Problem to solve. From the data below, repeat everything exactly except the images.

Data block.
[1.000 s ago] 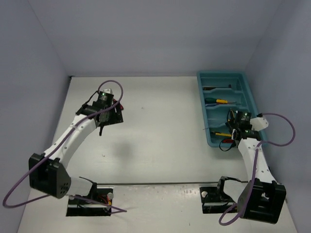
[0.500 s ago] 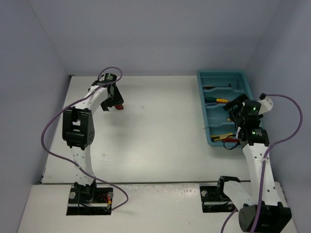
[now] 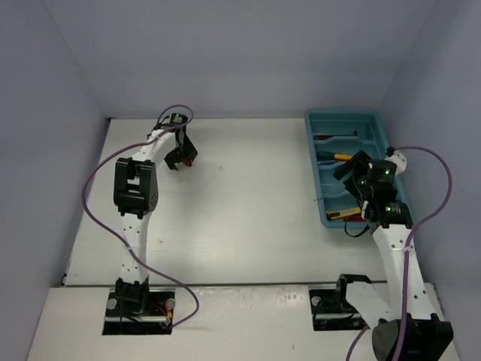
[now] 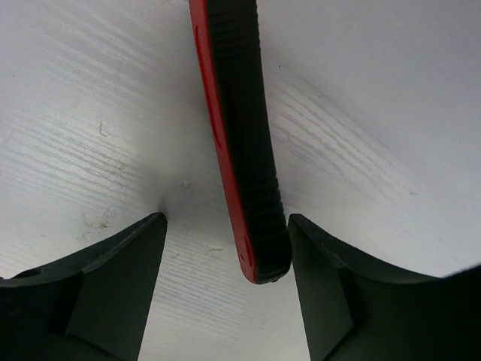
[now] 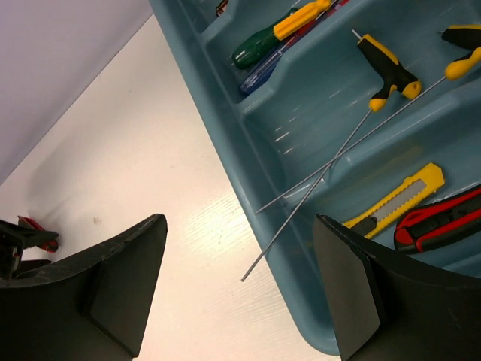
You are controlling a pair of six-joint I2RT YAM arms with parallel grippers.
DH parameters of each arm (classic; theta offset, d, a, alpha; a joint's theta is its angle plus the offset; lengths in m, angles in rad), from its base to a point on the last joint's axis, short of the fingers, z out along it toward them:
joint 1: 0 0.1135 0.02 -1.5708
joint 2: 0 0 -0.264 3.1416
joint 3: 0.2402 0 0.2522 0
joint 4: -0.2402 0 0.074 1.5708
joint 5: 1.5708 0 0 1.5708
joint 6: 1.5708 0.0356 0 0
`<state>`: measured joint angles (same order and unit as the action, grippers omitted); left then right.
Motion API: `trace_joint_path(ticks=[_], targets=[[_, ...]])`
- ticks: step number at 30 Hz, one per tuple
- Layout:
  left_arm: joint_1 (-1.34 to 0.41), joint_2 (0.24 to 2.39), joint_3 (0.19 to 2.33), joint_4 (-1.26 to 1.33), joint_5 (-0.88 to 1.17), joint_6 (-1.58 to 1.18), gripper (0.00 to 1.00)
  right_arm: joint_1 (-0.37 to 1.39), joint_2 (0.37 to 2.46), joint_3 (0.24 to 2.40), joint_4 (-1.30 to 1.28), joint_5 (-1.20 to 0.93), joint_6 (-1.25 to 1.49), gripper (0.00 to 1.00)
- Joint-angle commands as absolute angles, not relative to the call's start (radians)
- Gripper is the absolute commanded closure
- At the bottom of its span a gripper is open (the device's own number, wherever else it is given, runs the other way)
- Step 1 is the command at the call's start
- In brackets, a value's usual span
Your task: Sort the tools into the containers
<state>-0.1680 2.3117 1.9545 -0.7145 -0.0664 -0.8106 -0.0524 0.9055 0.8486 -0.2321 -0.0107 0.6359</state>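
Observation:
A red and black utility knife (image 4: 244, 150) lies on the white table, seen as a red spot at the back left in the top view (image 3: 189, 159). My left gripper (image 4: 225, 282) is open and low over the knife, whose end sits between the fingers (image 4: 113, 293) close to the right one; in the top view the gripper (image 3: 180, 156) covers most of the knife. My right gripper (image 5: 239, 293) is open and empty, above the left wall of the teal tray (image 5: 301, 286), which stands at the right in the top view (image 3: 349, 118).
The tray holds a green and yellow screwdriver (image 5: 282, 30), a blue screwdriver (image 5: 263, 71), yellow-black T-handle keys (image 5: 387, 64), a yellow knife (image 5: 394, 197) and a red knife (image 5: 443, 222). Two thin rods (image 5: 323, 177) stick out over the tray's left wall. Grey walls enclose the table.
My left arm has stretched to the back left and brought its open gripper down round the red knife. My right gripper has risen and swung left over the tray.

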Motion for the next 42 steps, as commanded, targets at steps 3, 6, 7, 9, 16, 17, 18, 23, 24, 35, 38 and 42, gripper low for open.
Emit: trace_joint_path(ticks=[3, 6, 7, 9, 16, 17, 18, 23, 24, 35, 38, 42], targets=[[-0.164, 2.309, 1.951, -0.747, -0.097, -0.830, 0.48, -0.027, 0.931, 0.882, -0.189, -0.040, 0.605, 0.25], [-0.164, 2.316, 1.948, -0.745, -0.097, -0.794, 0.59, -0.022, 0.934, 0.887, -0.190, -0.046, 0.603, 0.25], [-0.164, 2.318, 1.950, -0.744, -0.098, -0.767, 0.67, -0.021, 0.931, 0.885, -0.190, -0.047, 0.603, 0.25], [-0.164, 2.313, 1.947, -0.745, -0.105, -0.740, 0.77, -0.020, 0.926, 0.879, -0.190, -0.054, 0.605, 0.25], [-0.192, 2.155, 1.883, -0.732, -0.144, -0.563, 1.00, -0.005, 0.912, 0.918, -0.188, -0.130, 0.586, 0.26], [-0.207, 2.104, 1.862, -0.714, -0.147, -0.521, 1.00, 0.004, 0.917, 0.941, -0.187, -0.154, 0.584, 0.26], [-0.229, 2.060, 1.843, -0.684, -0.138, -0.463, 1.00, 0.023, 0.920, 0.965, -0.187, -0.172, 0.581, 0.26], [-0.319, 1.735, 1.664, -0.527, 0.026, -0.337, 1.00, 0.108, 0.961, 1.076, -0.165, -0.234, 0.598, 0.25], [-0.337, 1.682, 1.627, -0.492, 0.093, -0.317, 1.00, 0.136, 0.970, 1.099, -0.157, -0.234, 0.605, 0.25], [-0.471, 1.312, 1.361, -0.121, 0.618, -0.491, 1.00, 0.508, 1.088, 1.243, 0.134, -0.233, 0.590, 0.27], [-0.497, 1.259, 1.363, -0.098, 0.667, -0.525, 1.00, 0.586, 1.147, 1.283, 0.180, -0.238, 0.566, 0.27], [-0.518, 1.223, 1.380, -0.102, 0.692, -0.544, 1.00, 0.645, 1.197, 1.323, 0.253, -0.248, 0.565, 0.27]])
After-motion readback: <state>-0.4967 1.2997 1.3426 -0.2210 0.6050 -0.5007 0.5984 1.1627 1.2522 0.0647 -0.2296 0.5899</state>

Written solution.
[1.000 s ago] 
[0.500 s ago] 
[now] 
[now] 
[now] 
You are controlling a pair of six-joint I2RT YAM arms with parallel grippers.
DH parameters of each arm (classic; theta offset, d, a, alpha; a joint's theta is its angle plus the offset; lengths in m, angles in rad), from its base to a point on the last joint's axis, short of the fingers, z out along it toward them:
joint 1: 0 0.1135 0.02 -1.5708
joint 2: 0 0 -0.264 3.1416
joint 3: 0.2402 0 0.2522 0
joint 4: -0.2402 0 0.074 1.5708
joint 5: 1.5708 0 0 1.5708
joint 6: 1.5708 0.0356 0 0
`<state>`: measured joint angles (same order and unit as the action, grippers omitted); left then right.
Motion API: `trace_joint_path(ticks=[_], targets=[[_, ...]])`
- ticks: step number at 30 Hz, one per tuple
- Layout:
  left_arm: joint_1 (-1.34 to 0.41), joint_2 (0.24 to 2.39), joint_3 (0.19 to 2.33), joint_4 (-1.26 to 1.33), joint_5 (-0.88 to 1.17), joint_6 (-1.58 to 1.18), gripper (0.00 to 1.00)
  right_arm: joint_1 (-0.37 to 1.39), joint_2 (0.37 to 2.46), joint_3 (0.24 to 2.40), joint_4 (-1.30 to 1.28), joint_5 (-1.20 to 0.93), joint_6 (-1.25 to 1.49), gripper (0.00 to 1.00)
- Joint-angle commands as absolute angles, not relative to the call's start (radians)
- Gripper is the absolute commanded closure
- At the bottom of its span a gripper is open (the device's own number, wherever else it is given, runs the other way)
- Step 1 is the command at the call's start
- In brackets, a value's usual span
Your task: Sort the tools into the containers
<state>-0.1680 2.3117 1.9545 -0.7145 -0.0664 -0.8106 -0.0524 0.9055 0.8486 -0.2321 -0.0107 0.6359</state>
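Observation:
A red and black utility knife (image 4: 244, 150) lies on the white table, seen as a red spot at the back left in the top view (image 3: 189, 159). My left gripper (image 4: 225, 282) is open and low over the knife, whose end sits between the fingers (image 4: 113, 293) close to the right one; in the top view the gripper (image 3: 180, 156) covers most of the knife. My right gripper (image 5: 239, 293) is open and empty, above the left wall of the teal tray (image 5: 301, 286), which stands at the right in the top view (image 3: 349, 118).
The tray holds a green and yellow screwdriver (image 5: 282, 30), a blue screwdriver (image 5: 263, 71), yellow-black T-handle keys (image 5: 387, 64), a yellow knife (image 5: 394, 197) and a red knife (image 5: 443, 222). Two thin rods (image 5: 323, 177) stick out over the tray's left wall. Grey walls enclose the table.
My left arm has stretched to the back left and brought its open gripper down round the red knife. My right gripper has risen and swung left over the tray.
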
Motion for the next 42 steps, as commanded, targets at steps 3, 6, 7, 9, 16, 17, 18, 23, 24, 35, 38 and 42, gripper low for open.
Emit: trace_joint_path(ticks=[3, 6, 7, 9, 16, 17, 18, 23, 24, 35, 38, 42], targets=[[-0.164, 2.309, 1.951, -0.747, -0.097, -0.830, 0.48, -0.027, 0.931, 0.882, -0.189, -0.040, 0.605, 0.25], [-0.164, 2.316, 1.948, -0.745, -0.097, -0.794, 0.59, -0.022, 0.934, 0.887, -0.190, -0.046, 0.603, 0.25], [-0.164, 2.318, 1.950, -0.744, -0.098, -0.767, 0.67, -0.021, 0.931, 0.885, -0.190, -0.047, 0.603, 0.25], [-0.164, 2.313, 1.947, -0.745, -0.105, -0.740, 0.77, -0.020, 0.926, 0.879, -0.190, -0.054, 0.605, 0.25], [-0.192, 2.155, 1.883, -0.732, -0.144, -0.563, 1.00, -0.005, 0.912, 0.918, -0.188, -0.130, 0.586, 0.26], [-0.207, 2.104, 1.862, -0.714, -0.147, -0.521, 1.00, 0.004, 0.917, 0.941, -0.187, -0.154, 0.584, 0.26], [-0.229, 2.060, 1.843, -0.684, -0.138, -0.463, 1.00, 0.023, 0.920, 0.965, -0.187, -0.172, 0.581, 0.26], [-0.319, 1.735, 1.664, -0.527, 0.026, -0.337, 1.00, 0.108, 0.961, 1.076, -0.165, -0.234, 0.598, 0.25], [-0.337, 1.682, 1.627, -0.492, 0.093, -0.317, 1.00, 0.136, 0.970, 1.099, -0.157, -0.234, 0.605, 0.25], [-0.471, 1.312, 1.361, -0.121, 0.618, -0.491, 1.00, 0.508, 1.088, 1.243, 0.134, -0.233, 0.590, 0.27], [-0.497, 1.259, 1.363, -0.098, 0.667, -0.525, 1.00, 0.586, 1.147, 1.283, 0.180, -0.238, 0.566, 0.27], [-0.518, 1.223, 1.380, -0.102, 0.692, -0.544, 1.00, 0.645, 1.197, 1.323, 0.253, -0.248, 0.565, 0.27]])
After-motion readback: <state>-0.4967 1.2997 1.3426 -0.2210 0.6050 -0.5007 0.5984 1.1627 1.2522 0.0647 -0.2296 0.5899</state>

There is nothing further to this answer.